This exercise calls for copying every line below that holds the word "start".

Provided data:
Segment Open
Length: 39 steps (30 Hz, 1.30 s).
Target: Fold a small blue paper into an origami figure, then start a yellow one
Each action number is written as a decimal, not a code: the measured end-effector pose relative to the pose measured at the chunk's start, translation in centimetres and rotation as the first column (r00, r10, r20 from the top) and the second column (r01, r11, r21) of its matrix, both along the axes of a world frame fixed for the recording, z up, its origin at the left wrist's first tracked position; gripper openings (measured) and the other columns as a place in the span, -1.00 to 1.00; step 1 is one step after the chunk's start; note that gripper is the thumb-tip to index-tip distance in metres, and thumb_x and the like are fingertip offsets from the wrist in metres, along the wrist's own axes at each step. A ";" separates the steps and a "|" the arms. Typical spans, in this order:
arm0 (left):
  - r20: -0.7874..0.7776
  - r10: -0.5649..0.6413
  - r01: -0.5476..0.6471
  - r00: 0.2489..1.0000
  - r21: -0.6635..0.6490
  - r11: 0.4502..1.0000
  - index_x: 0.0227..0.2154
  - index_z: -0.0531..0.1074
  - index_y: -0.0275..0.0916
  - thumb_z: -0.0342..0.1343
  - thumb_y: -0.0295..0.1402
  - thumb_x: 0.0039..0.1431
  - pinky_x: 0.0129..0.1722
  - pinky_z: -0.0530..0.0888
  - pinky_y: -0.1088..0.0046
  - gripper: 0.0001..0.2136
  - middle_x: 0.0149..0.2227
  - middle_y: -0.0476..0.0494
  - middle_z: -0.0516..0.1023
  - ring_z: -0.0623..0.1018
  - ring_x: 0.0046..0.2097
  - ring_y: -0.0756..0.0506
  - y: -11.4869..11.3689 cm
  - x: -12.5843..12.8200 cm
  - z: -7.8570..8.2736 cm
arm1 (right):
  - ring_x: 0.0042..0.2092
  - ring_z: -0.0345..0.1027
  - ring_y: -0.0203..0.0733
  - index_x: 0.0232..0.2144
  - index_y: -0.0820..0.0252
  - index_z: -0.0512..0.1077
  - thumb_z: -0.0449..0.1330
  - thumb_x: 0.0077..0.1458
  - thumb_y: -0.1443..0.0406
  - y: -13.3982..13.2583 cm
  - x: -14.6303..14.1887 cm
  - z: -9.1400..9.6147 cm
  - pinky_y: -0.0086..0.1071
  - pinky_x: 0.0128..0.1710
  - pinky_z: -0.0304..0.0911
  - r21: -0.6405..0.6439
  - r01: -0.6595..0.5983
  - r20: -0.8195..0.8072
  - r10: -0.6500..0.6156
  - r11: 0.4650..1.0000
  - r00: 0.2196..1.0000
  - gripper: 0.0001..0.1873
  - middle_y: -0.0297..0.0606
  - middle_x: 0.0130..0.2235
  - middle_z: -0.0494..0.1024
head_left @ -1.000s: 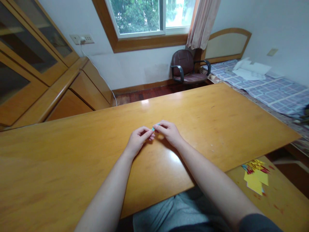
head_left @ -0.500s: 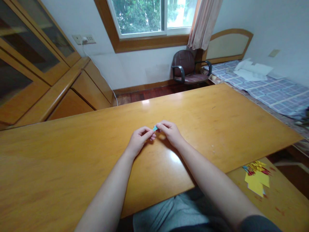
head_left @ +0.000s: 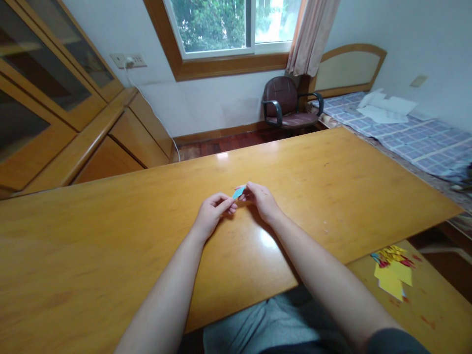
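Note:
A small light-blue piece of folded paper (head_left: 238,192) is held between my two hands, just above the wooden table (head_left: 110,236). My left hand (head_left: 217,210) pinches its lower left corner between thumb and fingers. At the paper's upper right end, my right hand (head_left: 259,199) has thumb and fingertips closed on the edge. More of the blue face shows between the hands as a slanted diamond. Its underside and the fingertips behind it are hidden.
On a lower surface at right lie yellow paper sheets (head_left: 393,280) and a pile of small yellow, red and blue folded pieces (head_left: 393,255). A brown armchair (head_left: 282,101) stands beyond the table's far edge. A bed (head_left: 413,132) is at right, a cabinet (head_left: 55,113) at left.
My right thumb has shifted up and right along the blue paper, uncovering more of it. My left hand has stayed in place with its pinch.

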<state>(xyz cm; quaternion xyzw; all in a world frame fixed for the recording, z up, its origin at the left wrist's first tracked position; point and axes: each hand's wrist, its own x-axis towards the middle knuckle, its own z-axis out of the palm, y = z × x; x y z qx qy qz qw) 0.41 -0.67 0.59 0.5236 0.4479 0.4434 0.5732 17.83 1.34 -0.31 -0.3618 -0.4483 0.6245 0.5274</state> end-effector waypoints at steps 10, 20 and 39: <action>0.008 0.013 -0.013 1.000 0.005 1.000 -0.44 0.50 -0.28 0.30 -0.14 0.05 -0.38 0.48 0.47 -0.72 -0.44 -0.11 0.58 0.52 -0.43 -0.03 0.1 0.0 -0.1 | -0.37 0.31 -0.28 -0.40 0.20 0.55 0.31 -0.02 -0.01 -0.4 0.0 0.5 -0.41 -0.30 0.24 0.072 0.023 0.094 -0.029 0.997 0.995 -0.62 -0.33 -0.44 0.51; -0.003 0.024 -0.024 1.000 0.012 1.000 -0.41 0.50 -0.29 0.29 -0.15 0.05 -0.35 0.48 0.47 -0.73 -0.44 -0.10 0.58 0.52 -0.42 -0.02 0.1 0.2 0.0 | -0.38 0.30 -0.29 -0.42 0.24 0.54 0.30 0.01 0.07 -0.3 0.0 0.5 -0.40 -0.30 0.22 0.095 0.009 0.100 -0.018 0.995 0.995 -0.68 -0.33 -0.46 0.50; -0.021 0.059 -0.057 0.998 0.076 0.995 -0.44 0.51 -0.27 0.27 -0.13 0.07 -0.32 0.47 0.46 -0.73 -0.43 -0.10 0.58 0.52 -0.41 -0.03 0.2 -0.1 -0.1 | -0.40 0.30 -0.29 -0.42 0.21 0.53 0.32 -0.05 0.01 -0.4 -0.1 0.8 -0.41 -0.33 0.24 0.080 -0.029 0.155 0.016 0.996 0.988 -0.64 -0.34 -0.46 0.50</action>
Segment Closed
Exercise result:
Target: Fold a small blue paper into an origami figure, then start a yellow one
Each action number is written as a decimal, not a code: the measured end-effector pose relative to the pose measured at the chunk's start, translation in centimetres and rotation as the first column (r00, r10, r20 from the top) and the second column (r01, r11, r21) of its matrix, both along the axes of a world frame fixed for the recording, z up, its origin at the left wrist's first tracked position; gripper openings (measured) and the other columns as a place in the span, -1.00 to 1.00; step 1 is one step after the chunk's start; note that gripper is the thumb-tip to index-tip distance in metres, and thumb_x and the like are fingertip offsets from the wrist in metres, along the wrist's own axes at each step. A ";" separates the steps and a "|" the arms. Typical spans, in this order:

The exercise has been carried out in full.